## Data segment
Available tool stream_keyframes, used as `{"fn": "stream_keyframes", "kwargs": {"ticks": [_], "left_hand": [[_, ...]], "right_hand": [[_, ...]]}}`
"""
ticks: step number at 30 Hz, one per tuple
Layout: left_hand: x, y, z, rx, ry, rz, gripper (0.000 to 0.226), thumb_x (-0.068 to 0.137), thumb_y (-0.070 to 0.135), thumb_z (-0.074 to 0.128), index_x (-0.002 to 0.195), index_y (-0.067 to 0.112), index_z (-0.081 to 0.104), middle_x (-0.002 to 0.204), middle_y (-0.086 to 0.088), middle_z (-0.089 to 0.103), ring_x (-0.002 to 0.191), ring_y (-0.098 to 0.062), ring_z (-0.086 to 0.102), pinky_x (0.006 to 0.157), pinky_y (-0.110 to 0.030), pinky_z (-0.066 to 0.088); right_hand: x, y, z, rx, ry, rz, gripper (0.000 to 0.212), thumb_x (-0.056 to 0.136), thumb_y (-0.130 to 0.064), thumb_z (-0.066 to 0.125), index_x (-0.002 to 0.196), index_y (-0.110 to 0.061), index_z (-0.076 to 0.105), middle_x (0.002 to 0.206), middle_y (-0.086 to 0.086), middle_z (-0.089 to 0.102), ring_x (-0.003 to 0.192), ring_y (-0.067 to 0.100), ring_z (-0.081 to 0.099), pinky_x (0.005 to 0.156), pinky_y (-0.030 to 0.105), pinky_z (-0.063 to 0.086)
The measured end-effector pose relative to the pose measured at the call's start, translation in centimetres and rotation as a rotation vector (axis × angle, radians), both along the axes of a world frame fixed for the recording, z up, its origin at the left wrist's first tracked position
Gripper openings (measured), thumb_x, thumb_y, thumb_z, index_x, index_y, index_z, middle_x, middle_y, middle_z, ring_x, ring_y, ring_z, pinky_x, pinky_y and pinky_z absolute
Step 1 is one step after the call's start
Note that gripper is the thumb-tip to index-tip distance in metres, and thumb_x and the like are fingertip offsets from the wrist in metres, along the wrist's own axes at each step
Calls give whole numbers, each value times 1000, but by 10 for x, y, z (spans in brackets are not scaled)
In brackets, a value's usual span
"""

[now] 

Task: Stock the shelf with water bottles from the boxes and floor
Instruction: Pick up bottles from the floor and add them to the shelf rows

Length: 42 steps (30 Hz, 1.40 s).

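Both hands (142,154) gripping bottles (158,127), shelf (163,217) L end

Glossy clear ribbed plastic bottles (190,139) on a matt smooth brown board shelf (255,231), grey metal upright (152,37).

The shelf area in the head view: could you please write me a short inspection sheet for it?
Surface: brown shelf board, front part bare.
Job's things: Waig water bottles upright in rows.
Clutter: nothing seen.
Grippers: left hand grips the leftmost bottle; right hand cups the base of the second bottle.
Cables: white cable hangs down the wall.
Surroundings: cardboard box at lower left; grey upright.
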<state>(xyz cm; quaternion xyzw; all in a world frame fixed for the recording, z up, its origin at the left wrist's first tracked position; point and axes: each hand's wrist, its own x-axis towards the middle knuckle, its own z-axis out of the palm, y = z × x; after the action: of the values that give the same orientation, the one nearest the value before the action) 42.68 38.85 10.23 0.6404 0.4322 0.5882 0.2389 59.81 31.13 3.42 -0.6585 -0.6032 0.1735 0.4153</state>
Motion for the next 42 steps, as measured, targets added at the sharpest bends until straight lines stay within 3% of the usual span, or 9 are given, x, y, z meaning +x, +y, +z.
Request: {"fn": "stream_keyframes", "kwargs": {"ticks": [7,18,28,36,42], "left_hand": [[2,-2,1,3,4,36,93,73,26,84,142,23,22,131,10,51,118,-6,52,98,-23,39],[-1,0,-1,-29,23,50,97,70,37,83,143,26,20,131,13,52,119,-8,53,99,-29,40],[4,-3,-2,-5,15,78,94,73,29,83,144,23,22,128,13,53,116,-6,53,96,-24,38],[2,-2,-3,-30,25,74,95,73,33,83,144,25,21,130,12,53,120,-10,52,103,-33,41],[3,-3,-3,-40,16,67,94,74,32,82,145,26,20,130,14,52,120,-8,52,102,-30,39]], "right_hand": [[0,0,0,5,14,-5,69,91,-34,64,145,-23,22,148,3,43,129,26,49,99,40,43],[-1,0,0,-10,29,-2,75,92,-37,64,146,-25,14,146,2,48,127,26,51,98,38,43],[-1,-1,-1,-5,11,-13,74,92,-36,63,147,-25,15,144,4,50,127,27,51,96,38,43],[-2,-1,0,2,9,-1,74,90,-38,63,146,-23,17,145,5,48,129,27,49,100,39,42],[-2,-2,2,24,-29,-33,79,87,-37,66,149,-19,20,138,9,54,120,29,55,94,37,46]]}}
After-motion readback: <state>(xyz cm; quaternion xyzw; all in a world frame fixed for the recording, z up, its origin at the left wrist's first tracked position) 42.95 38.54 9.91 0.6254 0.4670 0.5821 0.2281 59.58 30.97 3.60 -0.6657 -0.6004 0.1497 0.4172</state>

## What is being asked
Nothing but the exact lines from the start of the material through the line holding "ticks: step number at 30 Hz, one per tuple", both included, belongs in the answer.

## Problem solution
Available tool stream_keyframes, used as `{"fn": "stream_keyframes", "kwargs": {"ticks": [_], "left_hand": [[_, ...]], "right_hand": [[_, ...]]}}`
"""
ticks: step number at 30 Hz, one per tuple

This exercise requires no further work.